Since making the move from non-profit to for-profit, I’ve had the opportunity to start ‘networking.’ I started by going to events held by the Indianapolis Chamber of Commerce. After attending multiple networking lunches, I was worried that networking wasn’t for me.

Not that I don’t like people. I do. I just don’t like people who are looking out for themselves. You can smell it on them.

“Hi, I’m Josh with SpinWeb and I’d like you to redesign your website. This would be very beneficial for me, while also giving you a new website. Doesn’t that sound neat? Here’s my card.”

While networking chatter isn’t this brutally honest, I wish that it was. Then an hour and a half lunch could be cut down to 20 minutes of good straight-shooting sales talk.

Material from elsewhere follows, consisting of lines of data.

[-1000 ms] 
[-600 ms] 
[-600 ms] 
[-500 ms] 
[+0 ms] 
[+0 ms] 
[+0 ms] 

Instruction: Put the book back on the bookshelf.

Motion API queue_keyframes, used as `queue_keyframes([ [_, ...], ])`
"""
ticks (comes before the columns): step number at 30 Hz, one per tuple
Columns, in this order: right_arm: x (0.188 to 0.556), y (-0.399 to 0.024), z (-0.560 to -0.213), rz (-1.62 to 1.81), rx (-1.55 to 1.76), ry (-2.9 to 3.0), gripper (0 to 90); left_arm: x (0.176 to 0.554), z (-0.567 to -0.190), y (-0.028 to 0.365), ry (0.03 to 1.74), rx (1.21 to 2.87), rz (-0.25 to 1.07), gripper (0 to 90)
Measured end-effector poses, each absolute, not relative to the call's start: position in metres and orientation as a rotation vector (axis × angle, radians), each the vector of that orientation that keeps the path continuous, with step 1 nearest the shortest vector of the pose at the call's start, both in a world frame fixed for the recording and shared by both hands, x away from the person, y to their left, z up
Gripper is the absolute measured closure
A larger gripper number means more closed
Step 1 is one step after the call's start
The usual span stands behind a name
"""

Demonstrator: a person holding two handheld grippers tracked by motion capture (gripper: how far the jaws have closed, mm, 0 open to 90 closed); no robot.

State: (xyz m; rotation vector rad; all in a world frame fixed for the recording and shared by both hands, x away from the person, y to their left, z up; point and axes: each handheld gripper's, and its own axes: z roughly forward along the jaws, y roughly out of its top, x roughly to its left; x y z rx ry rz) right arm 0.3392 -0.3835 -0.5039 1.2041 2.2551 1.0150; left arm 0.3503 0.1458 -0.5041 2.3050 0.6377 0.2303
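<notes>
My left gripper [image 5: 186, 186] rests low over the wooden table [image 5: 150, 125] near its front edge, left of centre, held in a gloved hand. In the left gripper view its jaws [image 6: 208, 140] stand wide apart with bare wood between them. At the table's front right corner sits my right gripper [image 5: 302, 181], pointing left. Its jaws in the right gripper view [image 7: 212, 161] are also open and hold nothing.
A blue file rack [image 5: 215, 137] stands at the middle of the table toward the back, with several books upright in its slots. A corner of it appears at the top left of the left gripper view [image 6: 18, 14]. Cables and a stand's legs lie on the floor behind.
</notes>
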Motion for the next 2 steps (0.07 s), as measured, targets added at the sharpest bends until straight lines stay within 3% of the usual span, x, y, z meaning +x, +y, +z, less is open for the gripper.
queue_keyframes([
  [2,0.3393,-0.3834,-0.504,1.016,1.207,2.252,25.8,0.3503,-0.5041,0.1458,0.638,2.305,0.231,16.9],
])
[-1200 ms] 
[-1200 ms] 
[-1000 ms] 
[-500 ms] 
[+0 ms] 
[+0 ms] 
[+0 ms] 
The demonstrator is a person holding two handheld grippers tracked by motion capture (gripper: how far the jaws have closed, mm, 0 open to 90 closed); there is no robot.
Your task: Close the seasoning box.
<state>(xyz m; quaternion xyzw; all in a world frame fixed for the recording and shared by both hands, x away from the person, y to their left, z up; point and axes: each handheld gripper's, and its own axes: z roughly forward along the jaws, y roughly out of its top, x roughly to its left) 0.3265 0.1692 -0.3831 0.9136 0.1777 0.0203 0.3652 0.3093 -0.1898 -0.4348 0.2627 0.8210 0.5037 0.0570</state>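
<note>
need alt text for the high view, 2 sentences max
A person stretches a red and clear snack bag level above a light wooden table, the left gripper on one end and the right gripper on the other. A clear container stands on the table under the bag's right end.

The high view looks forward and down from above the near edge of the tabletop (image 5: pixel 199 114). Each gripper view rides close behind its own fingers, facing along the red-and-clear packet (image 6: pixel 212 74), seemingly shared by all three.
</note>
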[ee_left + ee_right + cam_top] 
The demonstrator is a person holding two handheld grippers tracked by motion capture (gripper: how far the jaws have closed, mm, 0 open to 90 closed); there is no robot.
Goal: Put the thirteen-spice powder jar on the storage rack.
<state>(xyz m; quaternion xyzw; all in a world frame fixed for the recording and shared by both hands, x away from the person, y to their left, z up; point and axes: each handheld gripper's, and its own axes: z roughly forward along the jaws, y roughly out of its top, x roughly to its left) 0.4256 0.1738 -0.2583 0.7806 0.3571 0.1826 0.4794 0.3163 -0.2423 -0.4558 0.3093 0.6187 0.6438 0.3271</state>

Luckily, Michael Reynolds (SpinWeb President) encouraged me to look into a BNI chapter. On the surface, I wasn’t convinced that BNI was much different than the Chamber events I’d been to. I soon learned the difference — actual real business relationships.

BNI is structured differently than other ‘networking’ organizations. Members must apply for their spot, invest finiacially to join, come every week, commit to learn about and spend time with each other. This simple change makes a huge difference. Instead of walking into a room of strangers, talking up your business as best you can, you walk into a room of colleagues. People who know you, have an understanding of your business, and actually want you to succeed.

This simple difference is amazing. Imagine having 20-40 people who commit to your success week after week. Networking is not longer selling. Networking just became cheer leading your colleagues to success. That is the power of BNI.